Напряжение взорвалось оглушительно, словно бомба. Все мы уже на ногах; доктор Аббсало стоит с открытым ртом. Он покрывается румянцем, сжимает кулаки. Когда, придя в себя, он заносит руку и, кажется, вот-вот запустит в нас своей отповедью, звонок и вправду звенит. Мы выбегаем опрометью, с оглушительным грохотом, обезумевшие, подстрекаемые вороньим карканьем Амайа, который бежит впереди, опрокидывая парты.
Двор наполнен криками. Третьи и четвертые классы вышли раньше и образовали большой круг, который двигался, поднимая пыль. Почти одновременно с нами появились первоклассники и второклассники, их воинственные вопли добавили ненависти. Круг увеличился. Негодование Средней школы было единодушным. (У Начальной был свой маленький двор с синими мозаиками в противоположном крыле школы.)
- Горец хочет нас завалить.
- Да, черт возьми.
Никто не говорил о выпускных экзаменах. Блеск зрачков, шум, волнение означали, что настал момент выступить против директора. Не задумываясь, я перестал сдерживаться и начал лихорадочно перебегать от группы к группе: "Он нас завалит, а мы промолчим?" "Надо что-то делать". "Надо что-то делать".
Железная рука выхватила меня из центра круга.
- Ты - нет, - сказал Хавьер. - Не суйся. Тебя исключат. Ты же знаешь.
- Теперь это неважно. Он мне за все заплатит. Это мой шанс, понимаешь? Давай их построим.
Мы пошли по двору, от одного к другому, вполголоса повторяя на ухо: "постройтесь", "быстро в строй".
- Строиться! - клич Райгады потряс душный утренний воздух.
Многие голоса слились в хор:
- Строиться! Строиться!
Инспекторы Гайардо и Ромеро удивленно наблюдали, как ни с того ни с сего, до окончания перемены, суматоха прекратилась, и началось построение. Они стояли напротив, опираясь о стену возле учительской, и взволнованно смотрели на нас. Затем они переглянулись. В дверях появилось несколько учителей, они тоже были изумлены.
Инспектор Гайардо приблизился к нам.
- Послушайте! - выкрикнул он нерешительно. - Еще не…
- Заткнись, - оборвал его кто-то из задних рядов. - Заткнись, Гайардо, пидор!
Гайардо побледнел. Широко шагая, с угрожающим видом, он врезался в строй. За его спиной многие кричали: "Гайардо, пидор!"
- Будем маршировать, - сказал я. - Будем ходить по кругу. Сначала те, что из пятого.

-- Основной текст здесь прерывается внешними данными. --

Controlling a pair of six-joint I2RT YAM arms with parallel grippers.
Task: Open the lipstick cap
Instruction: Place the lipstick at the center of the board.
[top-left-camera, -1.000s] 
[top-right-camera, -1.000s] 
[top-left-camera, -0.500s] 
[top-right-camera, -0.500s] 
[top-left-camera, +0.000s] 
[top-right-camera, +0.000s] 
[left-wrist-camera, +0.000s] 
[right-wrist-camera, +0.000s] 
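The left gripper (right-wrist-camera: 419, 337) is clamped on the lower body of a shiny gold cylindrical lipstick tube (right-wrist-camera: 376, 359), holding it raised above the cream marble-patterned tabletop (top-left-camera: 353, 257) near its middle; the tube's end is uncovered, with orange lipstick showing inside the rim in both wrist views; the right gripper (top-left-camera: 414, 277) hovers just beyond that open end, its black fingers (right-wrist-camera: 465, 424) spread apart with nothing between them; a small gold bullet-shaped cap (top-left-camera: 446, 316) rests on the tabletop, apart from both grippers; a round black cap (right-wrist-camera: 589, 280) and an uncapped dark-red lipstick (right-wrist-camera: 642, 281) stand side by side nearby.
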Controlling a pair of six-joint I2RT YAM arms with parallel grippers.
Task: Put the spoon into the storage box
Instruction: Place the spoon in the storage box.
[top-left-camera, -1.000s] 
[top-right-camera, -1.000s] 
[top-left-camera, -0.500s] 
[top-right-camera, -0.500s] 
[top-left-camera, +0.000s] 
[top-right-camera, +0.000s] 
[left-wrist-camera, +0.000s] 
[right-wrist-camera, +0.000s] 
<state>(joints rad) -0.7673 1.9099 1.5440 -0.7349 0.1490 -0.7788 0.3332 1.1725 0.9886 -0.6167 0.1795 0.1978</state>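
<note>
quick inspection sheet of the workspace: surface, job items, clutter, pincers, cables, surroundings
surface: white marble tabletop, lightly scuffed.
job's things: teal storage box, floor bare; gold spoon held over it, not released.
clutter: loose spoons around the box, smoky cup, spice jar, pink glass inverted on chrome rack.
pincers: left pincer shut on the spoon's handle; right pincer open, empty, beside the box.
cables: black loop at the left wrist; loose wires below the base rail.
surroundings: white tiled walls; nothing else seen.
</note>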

Мы начали маршировать. С силой чеканили шаг, до боли в ногах. На втором круге (мы выстроились в четкий прямоугольник, как раз по размерам двора) Хавьер, Райгада, Леон и я начали:
- Рас-пи-санье, рас-пи-санье, рас-пи-санье…
Хор стал общим.
- Громче! - раздался голос того, кого я ненавидел: голос Лу. - Кричите!